Favian mengangguk-angguk mengerti. "Yes bolpen ngarahnya ke lo. Mau truth or dare?" tanya Favian kegirangan. Karena dari awal permainan Favian selalu kena. Namun, ia memilih truth, cari aman.

"Dare," balas Sagala datar sembari bermain ponsel.

"Ok. Lo yang minta ya. Tuh ada cewek cantik pakai baju ungu, samperin terus tanya namanya."

"Tanya nama doang 'kan?" tanya Sagala dengan harap cemas.

"Kalau bisa sekalian nomor hp." Senyum licik terlihat di wajah Favian. Ia yakin ini tidak mudah bagi Sagala yang notabenenya kutu buku.

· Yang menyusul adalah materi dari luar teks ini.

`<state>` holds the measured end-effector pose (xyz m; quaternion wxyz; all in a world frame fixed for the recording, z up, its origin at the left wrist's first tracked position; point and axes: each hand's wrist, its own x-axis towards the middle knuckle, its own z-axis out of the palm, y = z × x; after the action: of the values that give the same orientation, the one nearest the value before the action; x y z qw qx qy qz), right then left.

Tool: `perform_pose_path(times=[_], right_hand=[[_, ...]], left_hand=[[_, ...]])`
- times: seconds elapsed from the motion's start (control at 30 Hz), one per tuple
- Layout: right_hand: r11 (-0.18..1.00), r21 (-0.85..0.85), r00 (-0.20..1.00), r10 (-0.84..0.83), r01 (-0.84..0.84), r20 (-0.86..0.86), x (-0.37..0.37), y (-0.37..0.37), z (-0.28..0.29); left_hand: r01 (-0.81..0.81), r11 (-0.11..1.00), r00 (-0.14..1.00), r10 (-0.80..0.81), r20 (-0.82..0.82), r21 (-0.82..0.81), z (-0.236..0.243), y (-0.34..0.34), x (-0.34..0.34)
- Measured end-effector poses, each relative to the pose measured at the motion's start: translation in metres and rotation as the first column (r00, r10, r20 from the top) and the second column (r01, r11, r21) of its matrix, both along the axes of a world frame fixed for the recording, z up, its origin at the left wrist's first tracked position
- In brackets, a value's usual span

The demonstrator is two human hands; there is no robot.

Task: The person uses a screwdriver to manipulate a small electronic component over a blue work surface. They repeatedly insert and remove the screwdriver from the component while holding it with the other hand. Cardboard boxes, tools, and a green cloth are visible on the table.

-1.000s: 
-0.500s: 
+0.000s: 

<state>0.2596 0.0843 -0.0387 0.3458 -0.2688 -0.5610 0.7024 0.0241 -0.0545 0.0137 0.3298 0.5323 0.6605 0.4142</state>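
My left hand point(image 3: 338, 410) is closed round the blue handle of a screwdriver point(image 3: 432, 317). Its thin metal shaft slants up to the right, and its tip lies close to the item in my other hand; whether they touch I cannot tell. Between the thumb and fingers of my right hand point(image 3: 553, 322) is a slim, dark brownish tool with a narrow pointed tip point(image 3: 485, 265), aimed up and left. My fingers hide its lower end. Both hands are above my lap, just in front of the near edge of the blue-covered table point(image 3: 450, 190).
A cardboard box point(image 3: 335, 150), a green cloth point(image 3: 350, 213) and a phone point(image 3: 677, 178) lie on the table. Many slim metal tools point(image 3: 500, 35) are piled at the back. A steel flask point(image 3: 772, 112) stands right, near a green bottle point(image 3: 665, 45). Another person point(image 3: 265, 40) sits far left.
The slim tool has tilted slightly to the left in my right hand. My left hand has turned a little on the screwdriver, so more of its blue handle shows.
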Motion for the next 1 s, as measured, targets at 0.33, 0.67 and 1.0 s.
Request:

"Okey." Sagala sedikit ragu, tetapi ini sudah konsekuensi. Seharusnya ia tidak memilih dare tadi.

Sagala mulai beranjak dari duduknya, mendekati gadis yang ditunjuk Vian. "Hai. Boleh kenalan enggak? Lo cantik," ucap Sagala spontan sembari mengulurkan tangan untuk berjabat.

"Siapa? Gue?" tanya salah satu teman wanita cantik itu.

"Bukan. Temen lo yang baju ungu," ralat Sagala tersenyum untuk mencairkan suasana.

"Gue?" tanya wanita yang dimaksud. Akhirnya setelah bingung sebentar, ia baru sadar.

Sagala mengangguk untuk memberi jawaban.

"Fabiola Ezara." Ia tidak membalas jabatan Sagala, melainkan menyatukan kedua tangannya sebagai balasan.

Sagala yang kikuk langsung menurunkan tangannya. Setelah mengucapkan terima kasih, ia pergi kembali ke Favian.

"Puas lo ketawa?" kesal Sagala menyeruput kopinya yang sudah agak dingin.

Setelah berhenti tertawa, Favian kembali ke topik semula. "Siapa namanya?"

"Fabiola Ezara."

Favian mengangguk. "Nama yang bagus."